→ What the task requires
You are asked to reproduce the listing exactly and to omit its pictures.

[Start of section]

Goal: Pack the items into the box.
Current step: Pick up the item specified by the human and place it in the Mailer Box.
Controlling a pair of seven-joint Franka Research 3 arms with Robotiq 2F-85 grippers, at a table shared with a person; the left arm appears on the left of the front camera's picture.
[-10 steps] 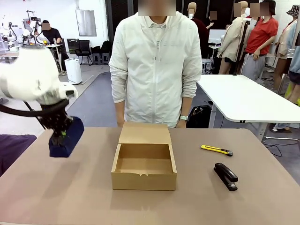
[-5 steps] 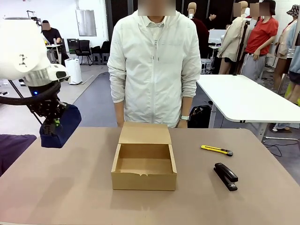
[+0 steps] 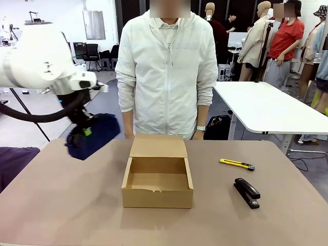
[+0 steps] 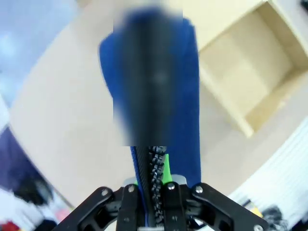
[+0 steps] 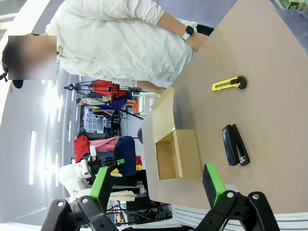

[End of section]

→ Answer section
Goal: Pack the items into the box.
Current step: Pick up the item specified by the human and place it in the Mailer Box.
Controlling a pair of seven-joint Franka Research 3 arms with Robotiq 2F-85 grippers, at a table shared with a person; the left arm appears on the left of the front camera's picture.
[-10 steps] 
[-5 steps] 
[+0 steps] 
[+0 steps] 
[+0 steps] 

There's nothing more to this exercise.